Ward had a well received supporting role in the 2012 Australian comedy Any Questions for Ben?, created by Working Dog Productions.

In 2014, Ward appeared as Lizzie in The Inbetweeners 2 and in 2015 she appeared as a stand-up guest on The John Bishop Show.

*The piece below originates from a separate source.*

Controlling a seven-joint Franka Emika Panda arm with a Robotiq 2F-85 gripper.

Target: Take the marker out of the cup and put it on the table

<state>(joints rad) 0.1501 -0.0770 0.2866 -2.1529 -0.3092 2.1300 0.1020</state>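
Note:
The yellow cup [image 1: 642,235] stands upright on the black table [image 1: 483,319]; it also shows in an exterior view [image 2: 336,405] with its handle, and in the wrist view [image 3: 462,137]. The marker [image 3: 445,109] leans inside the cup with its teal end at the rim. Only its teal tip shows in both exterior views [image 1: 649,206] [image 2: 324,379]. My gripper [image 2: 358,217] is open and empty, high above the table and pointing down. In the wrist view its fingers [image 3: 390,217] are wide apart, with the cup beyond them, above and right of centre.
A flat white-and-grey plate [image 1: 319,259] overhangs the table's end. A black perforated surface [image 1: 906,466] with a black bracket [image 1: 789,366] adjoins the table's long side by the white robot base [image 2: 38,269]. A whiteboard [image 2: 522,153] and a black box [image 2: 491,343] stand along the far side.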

Ward has featured as a guest host on a number of episodes of the satirical comedy podcast The Bugle. She has also appeared on UK television as a guest including Roast Battle on Comedy Central in 2019 and Richard Osman's House of Games on the BBC in 2023.

== Filmography ==

| Year | Title | Role | Notes |
|---|---|---|---|
| 2024 | The Office | Hannah Howard | 8 episodes; main role |
| 2023 | Richard Osman's House of Games | Herself | 5 episodes |
| 2022 | The Mind of Herbert Clunkerdunk | Denim Jean | 1 episode |
| 2021 | Late Night Mash | Office Worker | 1 episode |
| 2021 | Wakefield | Collette | 8 episodes |
| 2019 | Roast Battle | Herself | 1 episode |
| 2019 | The Mash Report | Various | 1 episode |
| 2019 | Gameface | Charlotte | 2 episodes |
| 2019 | The Letdown | Ros | 1 episode |
| 2017 | Ronny Chieng: International Student | Post Grad Student | 1 episode |
| 2016 | Comedy Showroom: Ronny Chieng - International Student | Post Grad Student |  |
| 2015 | Josh | Briony | 1 episode |
| 2014 | The Inbetweeners 2 | Lizzie |  |
| 2012 | Laid | Mandy | 1 episode |
| 2012 | Any Questions for Ben? | Emily |  |
| 2010 | Sleuth 101 | Judy | 1 episode |
| 2009 | The Librarians | School Teacher | 1 episode |
| 2005–2006 | The Ronnie Johns Half Hour | Various | 26 episodes |

==Personal life==
Ward has been open about her struggles with anxiety and is an active advocate for mental health in Australia. She also spoke about her issues with Irritable Bowel Syndrome in her 2015 show "What If There's No Toilet?" and about anxiety, depression and insomnia as part of her BBC Radio 4 series "Appisodes". She's also discussed perinatal depression after finally becoming pregnant at 38, followed by separating from her husband.